Again a man possessed of this spirit is always in the habit of expressing an opinion on a matter without going into the task of ascertaining all available facts. He is extremely impatient. A true Christian, and indeed any men with any sense of justice, has no right to pronounce any judgment without being in possession of all the available facts. It is further indicated in never taking the trouble to understand circumstances, and never ready to excuse; it is never ready to exercise mercy. A man who has a charitable spirit possesses discrimination and is ready to exercise it. He is prepared to listen and to see if there is an explanation, if there is an excuse, to discover if there may be any mitigating circumstances.

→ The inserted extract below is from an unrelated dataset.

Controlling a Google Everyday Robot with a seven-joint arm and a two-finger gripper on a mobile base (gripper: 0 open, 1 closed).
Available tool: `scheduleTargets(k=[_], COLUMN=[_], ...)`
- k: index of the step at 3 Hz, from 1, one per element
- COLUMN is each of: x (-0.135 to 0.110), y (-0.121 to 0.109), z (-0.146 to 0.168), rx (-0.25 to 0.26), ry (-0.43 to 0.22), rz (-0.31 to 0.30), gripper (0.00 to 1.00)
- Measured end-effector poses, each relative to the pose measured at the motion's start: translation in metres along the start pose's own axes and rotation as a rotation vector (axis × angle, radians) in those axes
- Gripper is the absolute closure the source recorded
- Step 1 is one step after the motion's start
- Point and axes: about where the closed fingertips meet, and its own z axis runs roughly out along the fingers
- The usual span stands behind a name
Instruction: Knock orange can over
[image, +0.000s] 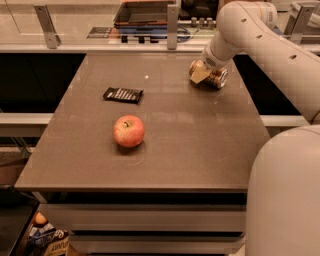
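The orange can (217, 78) lies on its side at the far right of the brown table (200, 150), its tan-orange body pointing right. My gripper (201, 74) is down at the table's surface, right against the can's left end and partly covering it. The white arm (240, 25) reaches in from the upper right.
A red-yellow apple (128, 131) sits left of the table's middle. A flat black snack wrapper (123, 94) lies at the back left. A rail with posts (172, 20) and a dark tray (142, 12) run behind the table. My white body (285, 195) fills the lower right.
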Motion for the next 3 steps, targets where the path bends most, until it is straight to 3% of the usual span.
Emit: scheduleTargets(k=[1, 2, 3], x=[0.0000, -0.0011, -0.0011], y=[0.0000, 0.0009, 0.0010], z=[0.0001, 0.0010, 0.0011], rx=[0.000, -0.005, -0.005], ry=[0.000, 0.002, 0.003], rz=[0.000, -0.001, -0.001], gripper=[0.13, 0.00, 0.00])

The foregoing may end the description and bring it to its awful revolting climax by summarizing it thus: This spirit really manifests itself in the tendency to pronounce final judgment upon people as such. This simply means that it is not a judgment on what they do, or believe, say, as upon the persons themselves. It is a final judgment upon an individual. And, what makes it so terrible is that at that point it is arrogating to itself something that belongs to God. Let us draw the veritable lesson from the event recorded in Luke 9:54-56. Our Lord sent messengers into the villages of the Samaritans to make ready for His arrival, and they would not receive them. James and John hearing of the attitude of the Samaritans prayed Jesus: “Lord, wilt thou that we command fire to come down from heaven and consume them” That is to say, they wanted those Samaritans to be destroyed. But the Lord turned and rebuked them saying, “Ye know not what manner of spirit ye are of. For the Son of Man is not come to destroy men’s life, but to save them” James and John were guilty of forming and passing a final judgment on the Samaritans and proposing their destruction.

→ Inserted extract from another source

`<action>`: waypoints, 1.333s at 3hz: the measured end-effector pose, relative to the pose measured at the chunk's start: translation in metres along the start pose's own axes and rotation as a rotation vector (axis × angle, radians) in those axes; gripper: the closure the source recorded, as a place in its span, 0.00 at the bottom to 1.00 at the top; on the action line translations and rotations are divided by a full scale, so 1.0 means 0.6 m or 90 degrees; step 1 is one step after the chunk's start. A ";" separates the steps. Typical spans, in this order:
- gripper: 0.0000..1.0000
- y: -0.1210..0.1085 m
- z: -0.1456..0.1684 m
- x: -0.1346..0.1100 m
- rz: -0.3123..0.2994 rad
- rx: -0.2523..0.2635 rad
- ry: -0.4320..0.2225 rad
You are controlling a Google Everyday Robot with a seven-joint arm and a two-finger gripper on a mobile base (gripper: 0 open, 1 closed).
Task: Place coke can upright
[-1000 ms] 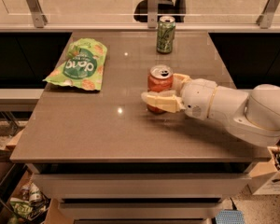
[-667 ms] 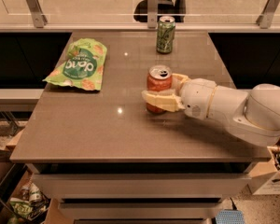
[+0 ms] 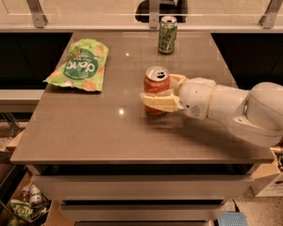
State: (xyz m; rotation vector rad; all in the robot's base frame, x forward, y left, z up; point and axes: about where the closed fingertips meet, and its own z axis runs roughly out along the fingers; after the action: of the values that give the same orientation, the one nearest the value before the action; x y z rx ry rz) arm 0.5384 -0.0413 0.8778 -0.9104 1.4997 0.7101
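The coke can [image 3: 156,81], red with a silver top, stands upright on the brown table [image 3: 99,131] near its middle. My gripper [image 3: 158,89] reaches in from the right on a white arm [image 3: 236,107]. Its cream fingers [image 3: 158,102] sit on either side of the can, one across its lower front and one behind its right side. They appear closed on the can, whose base rests on the table.
A green can [image 3: 167,35] with a silver top stands upright at the table's far edge, behind the coke can. A green snack bag [image 3: 81,65] lies flat at the far left. A glass railing runs behind the table. Boxes and clutter sit on the floor at both sides.
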 end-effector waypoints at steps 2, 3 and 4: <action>0.82 0.003 0.003 -0.003 -0.002 -0.002 0.000; 0.59 0.006 0.006 -0.005 -0.003 -0.005 0.000; 0.36 0.008 0.009 -0.008 -0.005 -0.007 -0.001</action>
State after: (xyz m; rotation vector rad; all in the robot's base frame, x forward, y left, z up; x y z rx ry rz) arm 0.5369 -0.0338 0.8814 -0.9236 1.4917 0.7141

There is all the difference in the world between doing that and expressing an enlightened, intelligent criticism of a man’s views and theories, his doctrines, his teaching or his mode or manner of life. The Christian is called upon to do the latter, but the moment we condemn and dismiss the person before us, we are assuming the power that belongs to God alone and to no one else.
This is a painful subject, and so far we have discussed only the injunction. We have not here considered the reason which our Lord adds to the injunction. We have just taken the TWO WORDS “JUDGE NOT” As we think of them, let us thank God that we have a gospel which tells us that “while we were yet sinners, Christ died for us”, that not one of us stands in his own righteousness, but in the righteousness of Christ. Without Him we are damned, utterly lost. We have condemned ourselves by judging others. But then God, the Lord is our judge, and He has provided a way whereby we pass “from judgment unto life” The exhortation is that we should live our lives in this world as people who have passed through the judgment “in Christ”, and now live for Him and live like Him, realizing that we have been saved by His wonderous grace and mercy.